Task prompt >> Search the data for the word "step" and copy every line that contains it.
Data supplied START
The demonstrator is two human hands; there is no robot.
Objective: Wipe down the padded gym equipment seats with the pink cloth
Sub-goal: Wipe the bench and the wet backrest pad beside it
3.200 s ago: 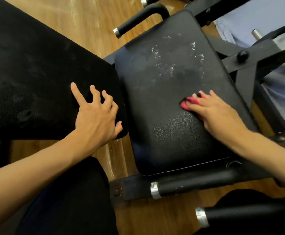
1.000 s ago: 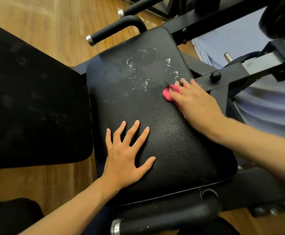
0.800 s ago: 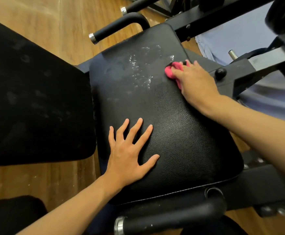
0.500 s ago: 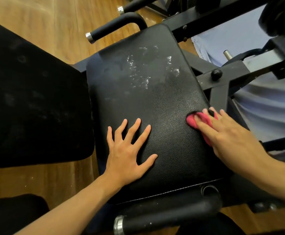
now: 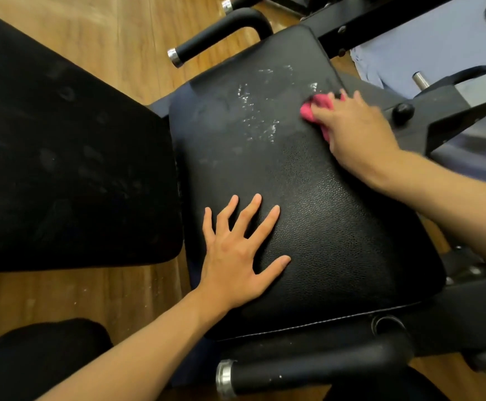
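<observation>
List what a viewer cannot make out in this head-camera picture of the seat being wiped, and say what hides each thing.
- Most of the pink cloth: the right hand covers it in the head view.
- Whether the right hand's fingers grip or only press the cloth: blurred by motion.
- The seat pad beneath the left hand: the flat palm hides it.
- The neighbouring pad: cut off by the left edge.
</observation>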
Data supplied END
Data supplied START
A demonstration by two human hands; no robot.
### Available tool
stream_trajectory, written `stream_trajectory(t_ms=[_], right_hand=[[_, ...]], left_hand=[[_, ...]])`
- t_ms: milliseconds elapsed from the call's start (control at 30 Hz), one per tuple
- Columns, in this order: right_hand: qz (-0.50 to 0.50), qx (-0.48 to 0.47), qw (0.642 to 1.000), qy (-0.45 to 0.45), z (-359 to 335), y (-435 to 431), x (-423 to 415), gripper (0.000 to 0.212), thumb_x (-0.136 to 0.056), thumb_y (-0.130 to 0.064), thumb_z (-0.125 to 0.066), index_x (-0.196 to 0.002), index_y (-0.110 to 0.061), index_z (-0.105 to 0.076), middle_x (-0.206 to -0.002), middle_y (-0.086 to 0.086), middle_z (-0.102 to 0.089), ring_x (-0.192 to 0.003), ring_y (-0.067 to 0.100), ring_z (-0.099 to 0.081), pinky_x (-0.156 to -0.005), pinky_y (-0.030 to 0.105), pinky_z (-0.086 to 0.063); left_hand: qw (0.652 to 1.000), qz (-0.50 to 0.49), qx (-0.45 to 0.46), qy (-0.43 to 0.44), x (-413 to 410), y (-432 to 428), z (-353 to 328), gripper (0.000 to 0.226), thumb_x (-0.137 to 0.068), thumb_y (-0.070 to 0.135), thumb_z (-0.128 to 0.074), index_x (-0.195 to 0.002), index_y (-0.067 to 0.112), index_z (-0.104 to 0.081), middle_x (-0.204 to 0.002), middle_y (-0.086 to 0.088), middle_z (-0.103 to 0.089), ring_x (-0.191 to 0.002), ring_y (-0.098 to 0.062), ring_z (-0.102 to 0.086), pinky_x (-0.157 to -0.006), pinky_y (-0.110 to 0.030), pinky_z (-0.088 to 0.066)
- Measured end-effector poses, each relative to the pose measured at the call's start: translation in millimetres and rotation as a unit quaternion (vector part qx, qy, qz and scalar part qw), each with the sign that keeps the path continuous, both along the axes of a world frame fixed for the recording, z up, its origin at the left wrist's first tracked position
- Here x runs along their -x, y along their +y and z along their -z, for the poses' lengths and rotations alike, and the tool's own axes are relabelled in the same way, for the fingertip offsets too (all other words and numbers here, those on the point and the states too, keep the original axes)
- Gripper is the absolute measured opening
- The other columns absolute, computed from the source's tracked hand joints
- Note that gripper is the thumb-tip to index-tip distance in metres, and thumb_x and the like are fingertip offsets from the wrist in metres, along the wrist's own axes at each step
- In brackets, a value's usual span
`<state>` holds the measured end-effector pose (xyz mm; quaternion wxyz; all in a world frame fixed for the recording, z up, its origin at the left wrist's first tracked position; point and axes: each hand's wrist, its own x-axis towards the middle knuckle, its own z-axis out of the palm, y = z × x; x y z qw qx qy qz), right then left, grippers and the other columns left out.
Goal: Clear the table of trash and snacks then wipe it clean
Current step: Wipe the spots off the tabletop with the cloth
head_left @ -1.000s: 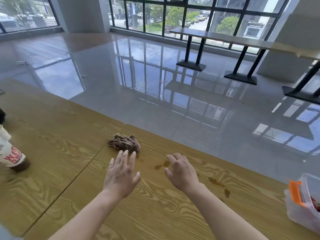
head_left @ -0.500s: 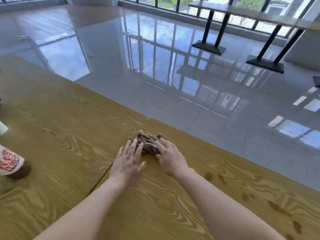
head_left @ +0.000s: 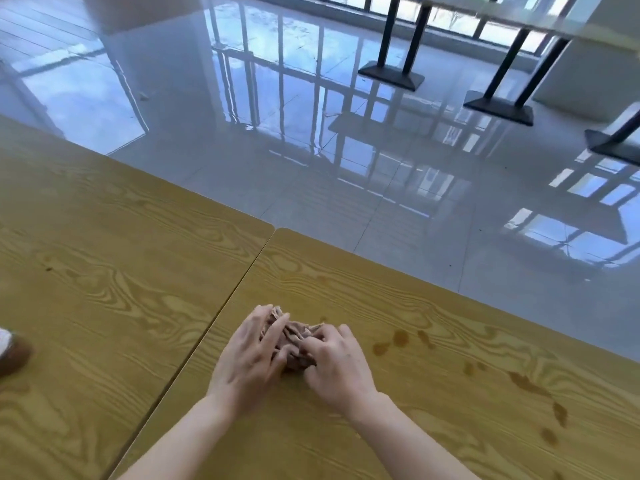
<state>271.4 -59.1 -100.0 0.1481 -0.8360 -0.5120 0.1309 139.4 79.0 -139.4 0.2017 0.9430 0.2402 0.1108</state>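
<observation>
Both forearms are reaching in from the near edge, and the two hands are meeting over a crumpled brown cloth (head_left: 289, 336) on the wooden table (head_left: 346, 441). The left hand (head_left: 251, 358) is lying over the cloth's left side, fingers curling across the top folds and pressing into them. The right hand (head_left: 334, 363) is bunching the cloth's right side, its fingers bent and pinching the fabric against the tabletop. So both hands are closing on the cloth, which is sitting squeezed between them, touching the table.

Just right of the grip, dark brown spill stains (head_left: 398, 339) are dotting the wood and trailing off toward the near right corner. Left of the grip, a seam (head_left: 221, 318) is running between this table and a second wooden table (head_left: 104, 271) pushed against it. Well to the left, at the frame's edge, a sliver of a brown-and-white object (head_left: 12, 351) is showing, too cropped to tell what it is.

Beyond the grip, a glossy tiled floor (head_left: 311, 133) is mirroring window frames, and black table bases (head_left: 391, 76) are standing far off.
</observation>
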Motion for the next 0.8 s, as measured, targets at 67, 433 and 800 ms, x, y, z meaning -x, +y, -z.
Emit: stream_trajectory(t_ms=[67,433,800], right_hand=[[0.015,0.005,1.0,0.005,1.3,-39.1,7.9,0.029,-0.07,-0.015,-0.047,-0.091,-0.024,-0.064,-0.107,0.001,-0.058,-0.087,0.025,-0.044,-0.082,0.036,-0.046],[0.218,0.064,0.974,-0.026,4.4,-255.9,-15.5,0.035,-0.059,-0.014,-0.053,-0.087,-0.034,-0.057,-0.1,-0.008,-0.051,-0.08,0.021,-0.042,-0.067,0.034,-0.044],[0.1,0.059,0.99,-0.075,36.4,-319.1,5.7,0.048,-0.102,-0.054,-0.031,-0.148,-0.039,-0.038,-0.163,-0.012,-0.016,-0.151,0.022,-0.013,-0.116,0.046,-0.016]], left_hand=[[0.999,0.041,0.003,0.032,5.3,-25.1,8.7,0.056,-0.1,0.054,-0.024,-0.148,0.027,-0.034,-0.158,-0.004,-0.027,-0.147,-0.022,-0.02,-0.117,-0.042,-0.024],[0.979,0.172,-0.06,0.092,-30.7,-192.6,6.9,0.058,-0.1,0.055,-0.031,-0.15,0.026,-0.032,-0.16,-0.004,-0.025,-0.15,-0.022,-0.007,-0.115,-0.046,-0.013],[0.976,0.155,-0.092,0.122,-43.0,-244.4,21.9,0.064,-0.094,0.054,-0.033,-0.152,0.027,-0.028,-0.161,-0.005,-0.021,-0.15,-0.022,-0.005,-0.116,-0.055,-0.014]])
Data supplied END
Solution to this exercise >>
- Note that gripper is the thumb-tip to index-tip distance in metres, and thumb_x and the like are fingertip offsets from the wrist in metres, along the wrist's own axes at each step
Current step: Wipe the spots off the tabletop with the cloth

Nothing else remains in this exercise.